The Boost comes with a top cap that clips onto the pod that will keep the mouth piece clean and help stop any objects from entering the inside of the pod or mouth piece but to be honest, as soon as i removed the Boost, the cap came off and got left in the box...I have not once put it back on and feel that people will lose this cap.

The design of the Boost carries the same design as with all Aegis devices that includes the metal plate held on with screws, the nice leather grip with thick stitching and the rubber body with Aegis imprinted on the one side. The same button designs are still used but the display is very simple basic screen showing only the puff count, battery level, coil resistance and the power setting.








Onto the coils, the Boost includes two coils in the kit. One MTL coil at 0.8ohm and one DL coil at 0.6ohm. The DL coil is preinstalled into the pod and the other is packaged in the box. Both coils are very similar in draw with the MTL only being a little more restrictive with the airflow fully open. Both coils can be vaped as DL or MTL with adjustment of the airflow ring.

Filling the pod is as easy as lifting the rubber seal ontop of the pod and filling but i have been battling as the mouth piece is slightly in the way and sometimes requires removal. The pod will also create a slight air lock ending up in liquid pushing out if you dont stick the bottle nozzle in far enough.







The airflow all the way open is a slight restrictive DL draw that provides good flavor and a smooth draw. With both coils and the airflow almost fully closed, you will get a really nice super tight MTL draw perfect for your MTL juices. I have tested MTL freebase, Nic Salt and 70/30 juice in the boost without any issues although the MTL juices does provide better flavor due to the juice being a little thinner especially on the MTL coil. But the DL coil will handle 70/30 at 35W with no problem at all.
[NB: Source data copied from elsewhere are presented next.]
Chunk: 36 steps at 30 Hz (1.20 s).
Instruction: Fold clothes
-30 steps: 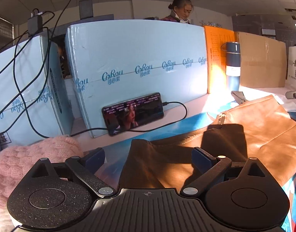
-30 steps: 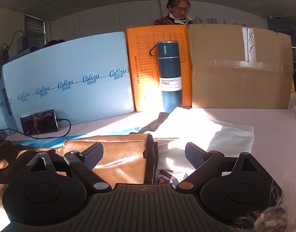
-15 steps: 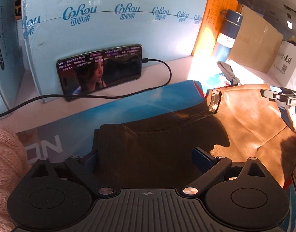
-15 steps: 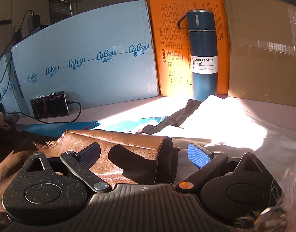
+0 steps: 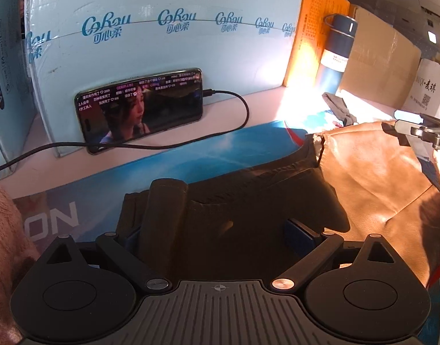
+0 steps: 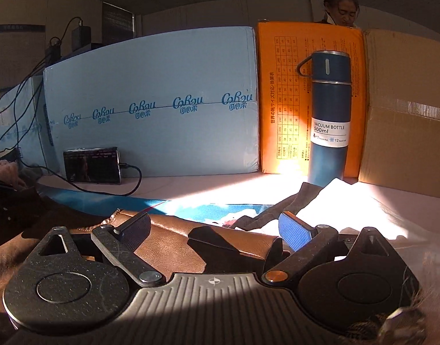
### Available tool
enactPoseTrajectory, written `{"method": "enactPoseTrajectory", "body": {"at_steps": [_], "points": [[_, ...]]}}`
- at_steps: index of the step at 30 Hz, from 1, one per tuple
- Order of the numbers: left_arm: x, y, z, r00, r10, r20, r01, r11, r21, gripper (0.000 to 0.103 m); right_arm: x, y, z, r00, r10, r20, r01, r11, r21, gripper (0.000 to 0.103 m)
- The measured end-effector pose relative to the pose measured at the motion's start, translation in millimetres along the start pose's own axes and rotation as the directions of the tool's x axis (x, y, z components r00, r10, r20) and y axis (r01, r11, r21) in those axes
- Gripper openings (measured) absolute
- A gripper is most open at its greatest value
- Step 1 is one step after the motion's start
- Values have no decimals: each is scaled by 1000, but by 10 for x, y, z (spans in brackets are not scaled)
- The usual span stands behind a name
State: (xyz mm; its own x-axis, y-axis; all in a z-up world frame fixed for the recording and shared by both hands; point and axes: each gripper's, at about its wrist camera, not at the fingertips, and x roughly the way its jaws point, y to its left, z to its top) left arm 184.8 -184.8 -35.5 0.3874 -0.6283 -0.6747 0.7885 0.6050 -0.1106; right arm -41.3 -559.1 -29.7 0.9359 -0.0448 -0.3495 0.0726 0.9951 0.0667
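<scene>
Black left gripper (image 5: 217, 230), right gripper (image 6: 217, 230): ribbed grey housing, blue-padded jaws, silver screws.

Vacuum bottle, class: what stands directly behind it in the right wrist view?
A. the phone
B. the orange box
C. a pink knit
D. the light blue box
B: the vacuum bottle stands upright against the orange box, with the light blue box further left.

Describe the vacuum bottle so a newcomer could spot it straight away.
Start at the row of boxes standing along the back of the table: a long light blue box, then an orange box, then a plain brown cardboard box. The vacuum bottle stands upright where orange meets brown. It is the only tall dark blue cylinder, with a white label and a loop handle.
</scene>
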Motion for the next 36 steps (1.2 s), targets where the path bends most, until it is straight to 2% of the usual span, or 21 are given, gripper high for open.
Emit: {"method": "enactPoseTrajectory", "body": {"at_steps": [6, 8, 12, 18, 22, 28, 31, 34, 36], "points": [[-8, -28, -77, 999, 26, 43, -26, 1000, 1, 98, 25, 172, 15, 987, 137, -85, -142, 988, -58, 94], [-4, -36, -106, 998, 33, 58, -33, 999, 0, 98, 26, 210, -4, 988, 131, -86, -138, 987, -83, 94], [4, -83, -137, 996, 50, 70, -53, 998, 32, 99, -13, 73, -17, 997, 58, -52, -60, 997, -39, 95], [9, -87, -156, 995, 51, 84, -54, 998, 38, 99, 0, -107, -83, 996, -63, -65, 62, 998, -9, 98], [10, -89, -160, 995, 51, 87, -54, 998, 40, 99, 127, -87, -121, 993, -54, -107, 52, 998, -23, 98], [12, -92, -159, 995, 51, 88, -55, 998, 42, 99, 292, 37, -119, 992, -51, -115, 41, 995, -91, 102], [13, -95, -163, 995, 52, 89, -56, 997, 43, 99, 411, -50, -111, 987, -36, -158, 29, 998, -52, 102], [9, -95, -165, 995, 53, 90, -57, 997, 44, 99, 476, -96, -77, 988, -40, -151, 33, 998, -47, 102], [3, -97, -168, 994, 54, 91, -58, 997, 45, 99, 506, -78, -56, 989, -35, -140, 28, 998, -51, 98]]}}
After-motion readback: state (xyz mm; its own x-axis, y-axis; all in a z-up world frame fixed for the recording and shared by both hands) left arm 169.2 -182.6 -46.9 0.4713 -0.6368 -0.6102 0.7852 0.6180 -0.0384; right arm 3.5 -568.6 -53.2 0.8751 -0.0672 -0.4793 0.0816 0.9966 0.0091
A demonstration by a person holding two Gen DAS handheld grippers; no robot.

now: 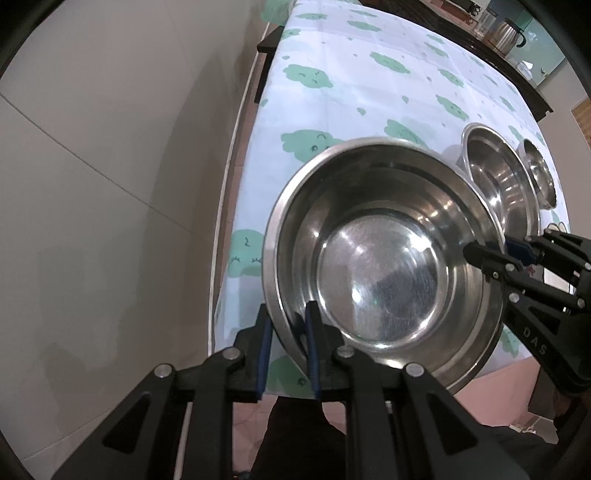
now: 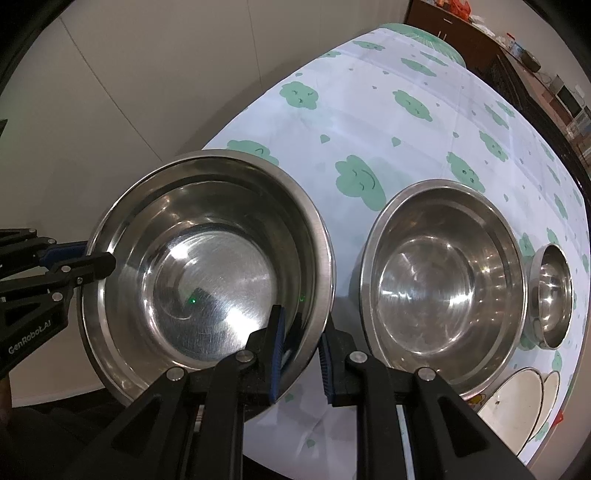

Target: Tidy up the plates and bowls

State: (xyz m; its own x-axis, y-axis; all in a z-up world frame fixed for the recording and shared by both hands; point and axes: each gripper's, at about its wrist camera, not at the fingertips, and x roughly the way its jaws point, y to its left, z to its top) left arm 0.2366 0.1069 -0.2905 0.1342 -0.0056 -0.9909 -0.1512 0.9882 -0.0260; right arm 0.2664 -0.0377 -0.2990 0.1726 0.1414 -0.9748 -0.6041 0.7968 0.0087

Charging the device is quick and easy with the charging port sealed up on the side of the unit that supports 1.5Amp charging and fully charges a battery in about 45 minutes.



* AS Multi-Mode Chipset*


Maximizing power efficiency with the use of AS Chipset, Aegis Boost has a highly reliable Variable Voltage and Resistant adjustment, with a superfast firing of less than 0.8s, maximum performance on every shot, and advance surge and overheat protection TC system to assure consistent user experience and satisfying outdoor performance.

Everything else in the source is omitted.